Task brief> Look below for the line holding "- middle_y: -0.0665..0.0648" and the line holding "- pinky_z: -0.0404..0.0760". Repeat those two and everything between, exactly.

Information supplied>
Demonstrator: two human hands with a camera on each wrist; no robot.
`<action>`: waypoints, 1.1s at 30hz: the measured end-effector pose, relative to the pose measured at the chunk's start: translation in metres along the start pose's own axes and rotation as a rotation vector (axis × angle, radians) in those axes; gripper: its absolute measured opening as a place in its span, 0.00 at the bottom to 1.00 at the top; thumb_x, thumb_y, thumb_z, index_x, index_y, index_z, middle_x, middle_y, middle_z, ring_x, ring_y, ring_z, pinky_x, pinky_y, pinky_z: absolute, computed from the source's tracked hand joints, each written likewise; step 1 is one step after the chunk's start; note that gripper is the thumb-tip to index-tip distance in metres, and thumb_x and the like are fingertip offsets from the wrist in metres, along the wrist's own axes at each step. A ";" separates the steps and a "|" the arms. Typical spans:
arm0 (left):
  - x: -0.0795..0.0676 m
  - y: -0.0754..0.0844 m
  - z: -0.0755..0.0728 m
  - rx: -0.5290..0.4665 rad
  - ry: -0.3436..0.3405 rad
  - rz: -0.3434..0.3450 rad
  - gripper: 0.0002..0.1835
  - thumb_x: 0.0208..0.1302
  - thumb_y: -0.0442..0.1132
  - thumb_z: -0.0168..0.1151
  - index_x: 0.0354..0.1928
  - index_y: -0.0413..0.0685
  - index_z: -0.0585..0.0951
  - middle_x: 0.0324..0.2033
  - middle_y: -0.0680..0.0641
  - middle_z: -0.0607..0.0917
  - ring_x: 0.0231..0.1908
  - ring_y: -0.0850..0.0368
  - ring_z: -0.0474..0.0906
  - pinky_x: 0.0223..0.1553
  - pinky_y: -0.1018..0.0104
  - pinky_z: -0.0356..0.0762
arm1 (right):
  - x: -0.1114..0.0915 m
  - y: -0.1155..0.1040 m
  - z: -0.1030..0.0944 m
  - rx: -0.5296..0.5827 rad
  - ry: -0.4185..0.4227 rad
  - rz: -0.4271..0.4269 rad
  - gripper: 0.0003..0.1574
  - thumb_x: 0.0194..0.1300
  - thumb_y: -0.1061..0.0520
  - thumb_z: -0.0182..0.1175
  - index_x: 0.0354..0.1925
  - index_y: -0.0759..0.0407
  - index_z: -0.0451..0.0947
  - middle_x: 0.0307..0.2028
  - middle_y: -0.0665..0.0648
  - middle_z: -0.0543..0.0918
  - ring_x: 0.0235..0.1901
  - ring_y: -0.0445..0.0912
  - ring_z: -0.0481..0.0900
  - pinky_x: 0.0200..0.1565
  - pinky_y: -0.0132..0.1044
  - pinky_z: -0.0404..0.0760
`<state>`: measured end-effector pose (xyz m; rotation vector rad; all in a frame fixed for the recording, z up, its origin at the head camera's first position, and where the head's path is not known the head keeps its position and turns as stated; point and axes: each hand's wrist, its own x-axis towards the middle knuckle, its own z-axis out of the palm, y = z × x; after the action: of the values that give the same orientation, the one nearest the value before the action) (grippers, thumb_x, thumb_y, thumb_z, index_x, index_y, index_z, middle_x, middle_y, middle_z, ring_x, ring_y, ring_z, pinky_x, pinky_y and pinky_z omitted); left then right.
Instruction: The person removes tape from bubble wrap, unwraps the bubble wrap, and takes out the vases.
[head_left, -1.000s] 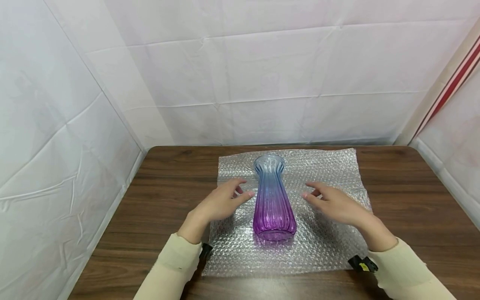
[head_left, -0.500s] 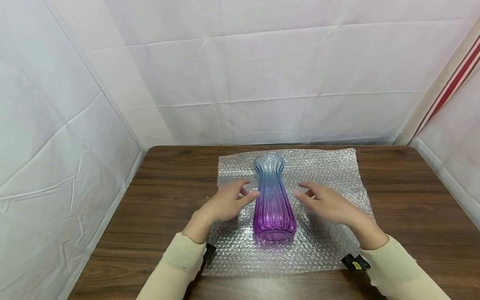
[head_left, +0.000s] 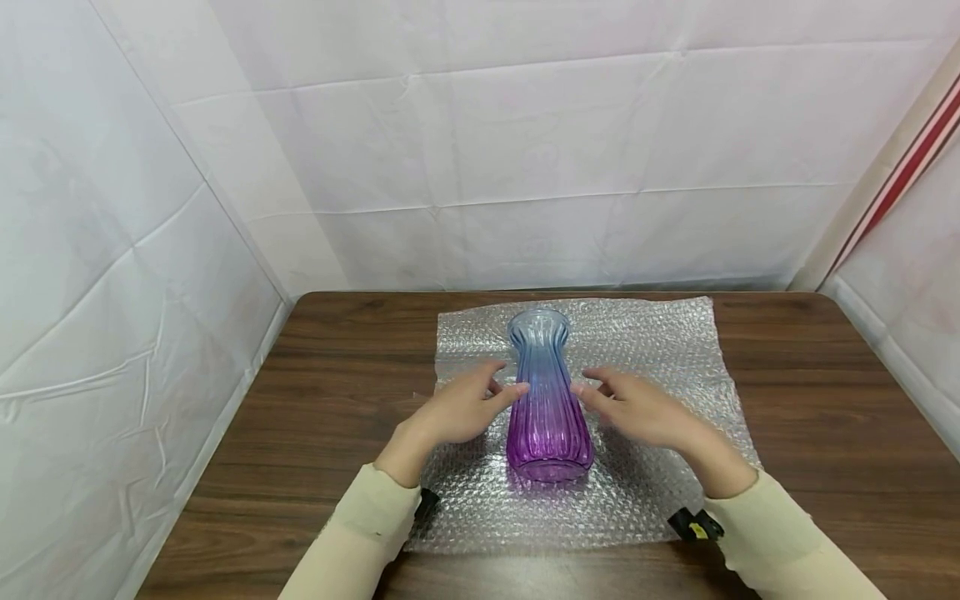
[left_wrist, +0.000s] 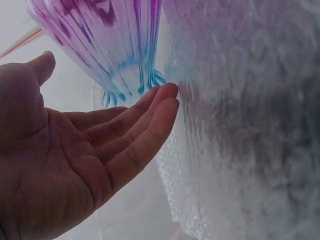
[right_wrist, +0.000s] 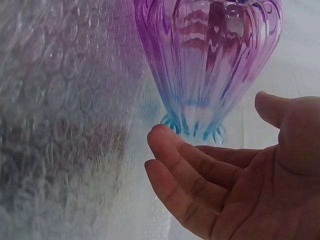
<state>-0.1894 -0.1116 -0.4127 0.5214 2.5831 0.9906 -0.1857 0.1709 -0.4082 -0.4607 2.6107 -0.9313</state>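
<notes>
The ribbed glass vase (head_left: 550, 408) is lying on its side on the bubble-wrap sheet (head_left: 622, 492), nearer the sheet's left edge than its right; its blue mouth is pointing to the far edge, while its purple base is facing the near edge and stopping well short of it; the sheet itself is resting flat on the wooden table (head_left: 337, 400), just inside the table's far edge. The left hand (head_left: 461, 408) and the right hand (head_left: 637, 408) are flanking the vase, fingers extended and thumbs apart, neither one grasping anything; whether a fingertip is touching the glass, I cannot tell. As I am judging it, the work is sitting at an early point; the spreading of the sheet and the placing of the vase are looking done; a grip on the vase is remaining, and no edge or corner is covering it yet.
</notes>
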 end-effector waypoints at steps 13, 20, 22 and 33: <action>0.006 0.003 0.009 0.007 -0.007 -0.016 0.47 0.76 0.71 0.43 0.81 0.45 0.57 0.59 0.38 0.85 0.56 0.42 0.85 0.60 0.46 0.82 | 0.006 -0.007 0.010 0.049 -0.034 0.018 0.51 0.80 0.30 0.43 0.77 0.70 0.57 0.59 0.74 0.82 0.38 0.48 0.90 0.59 0.62 0.81; 0.007 0.004 0.013 0.002 -0.014 -0.013 0.47 0.76 0.71 0.42 0.81 0.43 0.56 0.59 0.37 0.85 0.57 0.43 0.84 0.61 0.46 0.81 | 0.010 -0.006 0.015 0.053 -0.035 0.021 0.50 0.80 0.30 0.43 0.77 0.68 0.58 0.45 0.62 0.88 0.33 0.44 0.86 0.51 0.53 0.85; 0.007 0.004 0.014 -0.009 -0.019 -0.016 0.47 0.76 0.71 0.42 0.81 0.43 0.56 0.60 0.37 0.84 0.58 0.43 0.84 0.63 0.46 0.80 | 0.011 -0.006 0.015 0.053 -0.037 0.018 0.50 0.80 0.30 0.42 0.77 0.69 0.58 0.43 0.60 0.88 0.32 0.43 0.85 0.49 0.51 0.86; 0.006 0.007 0.015 -0.118 -0.057 0.010 0.45 0.78 0.68 0.42 0.82 0.43 0.53 0.59 0.35 0.85 0.53 0.46 0.86 0.58 0.50 0.83 | 0.014 -0.007 0.018 0.158 -0.062 0.009 0.50 0.81 0.32 0.42 0.79 0.69 0.54 0.51 0.68 0.87 0.31 0.46 0.88 0.39 0.41 0.88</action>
<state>-0.1872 -0.0956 -0.4198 0.5247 2.4565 1.1072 -0.1891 0.1506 -0.4199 -0.4290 2.4583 -1.0926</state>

Your solution>
  - middle_y: -0.0665..0.0648
  - middle_z: -0.0543..0.0918
  - ring_x: 0.0235..0.1901
  - ring_y: -0.0445..0.0912
  - ring_z: -0.0481..0.0900
  - pinky_x: 0.0200..0.1565
  - pinky_y: -0.0132..0.1044
  - pinky_z: -0.0404..0.0760

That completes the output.